Sociedade

A falta de informações concretas e fidedignas sobre a execução do Acordo de Salvaguardas Tecnológicas gera incerteza quanto ao futuro das comunidades quilombolas de Alcântara, que mantêm constante resistência

Plenária final de aprovação do Documento Base do Protocolo sobre Consulta das Comunidades Quilombolas de Alcântara Foto: Arquivo Mabe

1.Nos dois primeiros dias de agosto de 2019 ocorreu na sede municipal de Alcântara uma série de debates com a participação de mais de uma centena de representantes das comunidades quilombolas afetadas pelo Acordo de Salvaguardas Tecnológicas (AST), firmado entre o Brasil e os EUA em março de 2019. A implantação deste AST implicaria o deslocamento compulsório de centenas de unidades familiares das referidas comunidades e os debates objetivavam examinar os pressupostos elementares para a elaboração de “Documento Base do Protocolo sobre Consulta e Consentimento Prévio Livre e Informado das Comunidades Quilombolas de Alcântara”. Tais discussões foram organizadas pelo Sindicato dos Trabalhadores e das Trabalhadoras Rurais (STTR), pelo Sindicato dos Trabalhadores na Agricultura Familiar (Sintraf), pelo Movimento dos Atingidos pela Base Espacial de Alcântara (Mabe) e pelo Movimento de Mulheres Trabalhadoras de Alcântara (Momtra), com apoio da Associação do Território Quilombola do Território de Alcântara (Atequila), da Federação dos Trabalhadores Rurais Agricultores e Agricultoras do Estado do Maranhão (Fetaema) e do CCN, e contaram com a presença de 114 representantes das mais de 150 comunidades atingidas pelos efeitos da implementação do AST. Os organizadores sublinharam que o AST foi firmado em 18 de março de 2019, em Washington, pelos presidentes Donald Trump e Jair Bolsonaro, e publicado no Diário Oficial da União, em 24 de maio de 2019, sendo prontamente encaminhado para tramitar no Congresso Nacional

2.O STTR de Alcântara, o Sintraf, o Mabe e o Momtra se mobilizaram nas audiências públicas ocorridas nas comissões da Câmara dos Deputados e na de Relações Exteriores e Defesa Nacional do Senado.
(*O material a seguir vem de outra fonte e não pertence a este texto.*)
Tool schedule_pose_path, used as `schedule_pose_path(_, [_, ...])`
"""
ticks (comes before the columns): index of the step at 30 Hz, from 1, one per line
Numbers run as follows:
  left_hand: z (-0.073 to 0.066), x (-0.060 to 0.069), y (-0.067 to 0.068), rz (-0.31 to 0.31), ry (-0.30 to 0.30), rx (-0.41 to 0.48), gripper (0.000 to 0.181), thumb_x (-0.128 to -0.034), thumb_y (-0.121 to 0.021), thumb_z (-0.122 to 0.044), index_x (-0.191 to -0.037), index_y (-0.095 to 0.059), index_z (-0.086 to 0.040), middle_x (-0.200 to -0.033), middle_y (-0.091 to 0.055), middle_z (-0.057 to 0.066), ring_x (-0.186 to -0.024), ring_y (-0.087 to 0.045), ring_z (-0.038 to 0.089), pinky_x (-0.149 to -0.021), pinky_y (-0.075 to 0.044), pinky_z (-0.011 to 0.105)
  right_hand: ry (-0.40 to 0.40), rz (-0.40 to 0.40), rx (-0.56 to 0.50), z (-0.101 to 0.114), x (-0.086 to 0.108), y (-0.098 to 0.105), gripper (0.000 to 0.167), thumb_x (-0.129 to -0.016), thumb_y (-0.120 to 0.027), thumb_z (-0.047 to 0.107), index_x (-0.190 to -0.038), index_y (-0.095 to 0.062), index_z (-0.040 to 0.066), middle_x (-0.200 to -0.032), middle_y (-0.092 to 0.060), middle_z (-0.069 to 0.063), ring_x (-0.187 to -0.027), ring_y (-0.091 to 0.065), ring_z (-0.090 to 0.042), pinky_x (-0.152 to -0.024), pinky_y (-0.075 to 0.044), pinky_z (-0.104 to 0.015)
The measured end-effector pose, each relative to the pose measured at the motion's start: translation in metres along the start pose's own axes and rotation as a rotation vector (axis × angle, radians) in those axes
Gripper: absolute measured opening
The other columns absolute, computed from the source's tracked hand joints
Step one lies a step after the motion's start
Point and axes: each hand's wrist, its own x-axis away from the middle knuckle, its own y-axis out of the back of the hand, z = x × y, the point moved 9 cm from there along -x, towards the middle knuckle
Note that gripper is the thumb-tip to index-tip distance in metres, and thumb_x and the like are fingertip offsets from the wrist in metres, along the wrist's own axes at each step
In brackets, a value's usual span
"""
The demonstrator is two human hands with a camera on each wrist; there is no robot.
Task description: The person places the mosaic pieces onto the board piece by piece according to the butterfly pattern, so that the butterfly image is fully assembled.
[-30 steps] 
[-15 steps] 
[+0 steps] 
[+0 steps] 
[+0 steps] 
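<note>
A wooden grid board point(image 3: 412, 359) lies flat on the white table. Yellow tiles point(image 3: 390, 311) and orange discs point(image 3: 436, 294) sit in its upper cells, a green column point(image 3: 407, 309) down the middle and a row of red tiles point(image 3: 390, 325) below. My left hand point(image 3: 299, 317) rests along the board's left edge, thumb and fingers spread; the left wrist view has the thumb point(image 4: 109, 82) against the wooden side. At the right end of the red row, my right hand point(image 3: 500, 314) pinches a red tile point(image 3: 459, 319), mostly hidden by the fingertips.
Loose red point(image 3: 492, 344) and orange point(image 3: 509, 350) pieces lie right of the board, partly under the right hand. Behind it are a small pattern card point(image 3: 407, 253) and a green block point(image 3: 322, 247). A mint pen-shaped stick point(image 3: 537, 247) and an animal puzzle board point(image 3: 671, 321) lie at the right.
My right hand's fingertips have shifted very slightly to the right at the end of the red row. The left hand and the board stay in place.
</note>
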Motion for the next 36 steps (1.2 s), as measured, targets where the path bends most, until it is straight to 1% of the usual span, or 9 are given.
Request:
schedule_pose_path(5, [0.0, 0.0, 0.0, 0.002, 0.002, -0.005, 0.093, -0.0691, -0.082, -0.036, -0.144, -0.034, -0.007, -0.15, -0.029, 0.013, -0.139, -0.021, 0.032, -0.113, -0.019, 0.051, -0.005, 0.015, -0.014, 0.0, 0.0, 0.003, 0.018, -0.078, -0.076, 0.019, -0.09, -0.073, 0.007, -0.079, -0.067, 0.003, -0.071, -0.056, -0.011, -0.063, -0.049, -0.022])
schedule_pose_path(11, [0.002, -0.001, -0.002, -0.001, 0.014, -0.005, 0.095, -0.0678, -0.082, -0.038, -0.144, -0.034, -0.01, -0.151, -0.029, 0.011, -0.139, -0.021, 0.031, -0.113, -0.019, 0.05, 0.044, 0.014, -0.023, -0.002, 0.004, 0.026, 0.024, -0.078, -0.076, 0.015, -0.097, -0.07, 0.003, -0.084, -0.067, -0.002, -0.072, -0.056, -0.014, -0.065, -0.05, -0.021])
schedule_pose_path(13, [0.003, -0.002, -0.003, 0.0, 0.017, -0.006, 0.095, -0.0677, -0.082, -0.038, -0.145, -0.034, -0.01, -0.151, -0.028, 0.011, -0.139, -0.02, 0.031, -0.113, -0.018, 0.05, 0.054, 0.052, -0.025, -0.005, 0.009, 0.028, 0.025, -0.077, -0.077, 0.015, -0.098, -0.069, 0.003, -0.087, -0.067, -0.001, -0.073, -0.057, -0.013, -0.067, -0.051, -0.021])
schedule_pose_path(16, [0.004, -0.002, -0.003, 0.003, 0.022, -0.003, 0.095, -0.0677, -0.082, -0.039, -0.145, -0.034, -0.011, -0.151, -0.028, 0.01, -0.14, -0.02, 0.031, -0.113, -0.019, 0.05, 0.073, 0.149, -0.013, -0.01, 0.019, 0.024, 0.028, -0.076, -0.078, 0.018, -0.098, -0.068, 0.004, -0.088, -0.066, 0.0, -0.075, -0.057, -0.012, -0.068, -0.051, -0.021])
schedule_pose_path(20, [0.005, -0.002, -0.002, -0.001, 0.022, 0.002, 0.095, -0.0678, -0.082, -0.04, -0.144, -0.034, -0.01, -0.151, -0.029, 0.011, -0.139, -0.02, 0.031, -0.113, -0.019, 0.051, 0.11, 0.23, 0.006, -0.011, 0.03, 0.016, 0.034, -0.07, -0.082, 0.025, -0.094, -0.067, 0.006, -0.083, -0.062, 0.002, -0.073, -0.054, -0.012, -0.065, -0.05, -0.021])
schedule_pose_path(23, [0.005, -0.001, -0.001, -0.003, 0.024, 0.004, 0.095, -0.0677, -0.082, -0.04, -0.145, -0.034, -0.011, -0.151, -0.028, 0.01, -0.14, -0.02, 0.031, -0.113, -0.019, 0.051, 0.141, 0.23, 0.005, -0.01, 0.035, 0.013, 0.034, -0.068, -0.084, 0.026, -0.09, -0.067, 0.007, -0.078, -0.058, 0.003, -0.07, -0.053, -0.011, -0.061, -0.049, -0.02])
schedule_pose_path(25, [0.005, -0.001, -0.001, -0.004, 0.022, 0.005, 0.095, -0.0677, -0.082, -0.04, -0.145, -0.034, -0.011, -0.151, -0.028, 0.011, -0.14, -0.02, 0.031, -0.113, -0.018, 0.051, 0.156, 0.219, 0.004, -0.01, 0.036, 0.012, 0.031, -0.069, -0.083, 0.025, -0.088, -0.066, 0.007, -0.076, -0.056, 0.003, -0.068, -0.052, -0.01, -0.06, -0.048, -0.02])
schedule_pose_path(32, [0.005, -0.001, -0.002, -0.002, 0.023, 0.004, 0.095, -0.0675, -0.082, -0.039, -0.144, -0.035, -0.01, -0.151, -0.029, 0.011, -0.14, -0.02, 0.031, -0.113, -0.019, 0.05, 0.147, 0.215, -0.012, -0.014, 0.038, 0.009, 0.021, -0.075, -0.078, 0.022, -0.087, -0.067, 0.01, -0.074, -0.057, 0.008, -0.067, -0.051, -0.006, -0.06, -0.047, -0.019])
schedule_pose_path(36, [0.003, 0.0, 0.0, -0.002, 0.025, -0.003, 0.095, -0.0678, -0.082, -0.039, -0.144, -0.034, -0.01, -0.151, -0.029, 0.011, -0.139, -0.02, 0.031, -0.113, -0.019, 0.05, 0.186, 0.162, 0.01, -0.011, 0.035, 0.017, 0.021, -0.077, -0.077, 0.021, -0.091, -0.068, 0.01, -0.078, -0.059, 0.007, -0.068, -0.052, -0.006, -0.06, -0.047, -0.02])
Nessas Comissões não foram veiculadas, entretanto, quaisquer informações oficiais, prévias e práticas, sobre a implementação efetiva do AST. Os dados publicamente fornecidos, em Nota Conjunta de três ministérios (MRE, MCTIC e MD) enfatizaram principalmente as “possibilidades de utilização comercial do Centro Espacial de Alcântara, para lançamentos de satélites e outros objetos espaciais”1, salientando o ingresso do Brasil no “mercado espacial mundial como um forte participante do segmento de lançamentos”. (ibid). Um folder da Agência Espacial Brasileira (AEB), distribuído em audiências do Congresso Nacional, com pretensões pedagógicas, informava genericamente, dentre outros, sobre a “terminologia”, os “benefícios” e o porquê do acordo firmado com os EUA e qual sua importância, sem conter nenhuma informação concreta sobre a modalidade de implementação. Quando? Como? O cronograma de execução aludido menciona apenas as etapas de operações comerciais e a data estimada dos primeiros lançamentos. A Agência Brasil noticiou de maneira resumida e algo lacônica a entrada em vigor do AST, elidindo completamente o papel do governo dos EUA e dando ênfase tão somente às empresas privadas, sublinhando notadamente “a exploração da base espacial de Alcântara, no Maranhão, para atividades espaciais por companhias estadunidenses e as proteções que estes agentes terão no desenvolvimento de ações no local, como lançamento de foguetes e satélites.” Numa única frase, sem também nada adiantar sobre a implementação efetiva e mencionando medidas de proteção às comunidades jamais aventadas concretamente, o comunicado da referida agência afirmava: “No Congresso, foram realizadas audiências públicas nas quais foram apresentadas diversas posições. As maiores polêmicas estiveram centradas não na aprovação do acordo, mas nas medidas para proteção das comunidades quilombolas da região”2.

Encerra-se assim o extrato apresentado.